Let $p(z) = z^2 + z + 2$ be a primitive polynomial. I want to construct the elements of the extensional field $GF(4^2)= GF(16).$
Since $p(z)$ is primitive polynomial , it should generate the elements of the extension field.
Let $\alpha$ be zero point then :
- $\alpha^2 + \alpha + 2 \rightarrow \alpha^2 = -\alpha-2 \rightarrow \alpha^2 = 3\alpha + 2$.
Using $\alpha$ :
- $\alpha^1 = \alpha$
- $\alpha^2 = 3\alpha+2$ and according to the book, $\alpha^2 = \alpha+2$ but $-1 \mod 4 = 3$.
Since the base is $4$ how can it be that the correct value of $\alpha^2 = \alpha + 2$?

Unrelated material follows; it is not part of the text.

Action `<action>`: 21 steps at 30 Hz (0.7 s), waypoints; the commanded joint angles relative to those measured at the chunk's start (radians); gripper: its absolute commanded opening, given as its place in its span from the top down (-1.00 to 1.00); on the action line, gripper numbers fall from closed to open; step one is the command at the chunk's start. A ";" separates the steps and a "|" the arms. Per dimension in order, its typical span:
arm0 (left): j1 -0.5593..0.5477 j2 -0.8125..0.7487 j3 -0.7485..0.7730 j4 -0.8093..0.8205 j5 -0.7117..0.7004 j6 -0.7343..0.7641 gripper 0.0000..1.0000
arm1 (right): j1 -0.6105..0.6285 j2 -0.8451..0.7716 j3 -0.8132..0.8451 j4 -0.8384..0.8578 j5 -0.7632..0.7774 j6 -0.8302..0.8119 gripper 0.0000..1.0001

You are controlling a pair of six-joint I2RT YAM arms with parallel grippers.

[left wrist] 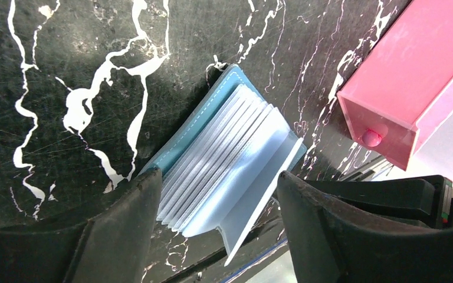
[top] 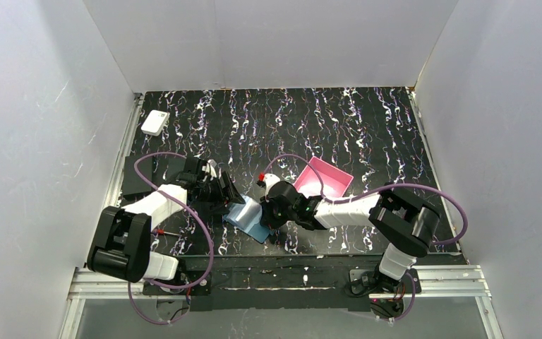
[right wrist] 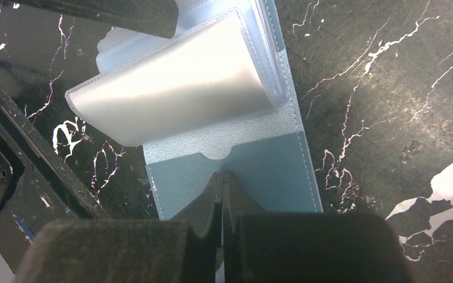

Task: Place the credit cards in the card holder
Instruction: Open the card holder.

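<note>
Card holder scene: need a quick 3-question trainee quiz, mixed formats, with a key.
1. True or false: the card holder lies folded shut.
2. Pick one. The right claw, with its tips at the holder's flat blue pocket, is: A) wide open B) half open C) shut.
3. Short answer: what part of the holder sits between the open fingers of the left claw?

Key
1. False: it lies open, pages fanned out.
2. C.
3. Its clear sleeves.
</note>
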 commanded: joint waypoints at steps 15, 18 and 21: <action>-0.033 -0.177 -0.066 0.048 0.218 -0.111 0.02 | -0.011 -0.008 -0.017 0.057 -0.060 0.055 0.97; -0.038 -0.228 -0.076 0.048 0.235 -0.132 0.01 | -0.021 -0.044 -0.027 0.071 -0.065 0.099 0.97; -0.046 -0.240 -0.085 0.050 0.249 -0.143 0.00 | -0.021 -0.075 -0.015 0.036 -0.052 0.117 0.74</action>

I have mostly solved problems where the base is a prime number and the same procedure i have used here.
Answer
You seem confused about what $GF(4)$ is: it's not $\mathbb{Z}/(4)$ (which is not even a field). You can represent $GF(4)$ as an extension of $GF(2)=\mathbb{Z}/(2)$ by an element $\beta$ such that $\beta^2=\beta+1$. You can identify $GF(4)$ with the set $\{0,1,2,3\}$ by mapping $\beta$ to $2$ and $\beta+1$ to $3$, which appears to be what the book you refer to has in mind, but this does not mean you are working mod $4$ (the addition and multiplication operations are not ordinary mod $4$ addition and multiplication on $\{0,1,2,3\}$).
In particular, $1+1=0$ in $GF(4)$ and so $\alpha+2$ and $-\alpha-2$ are the same thing, and so you have $\alpha^2=\alpha+2$.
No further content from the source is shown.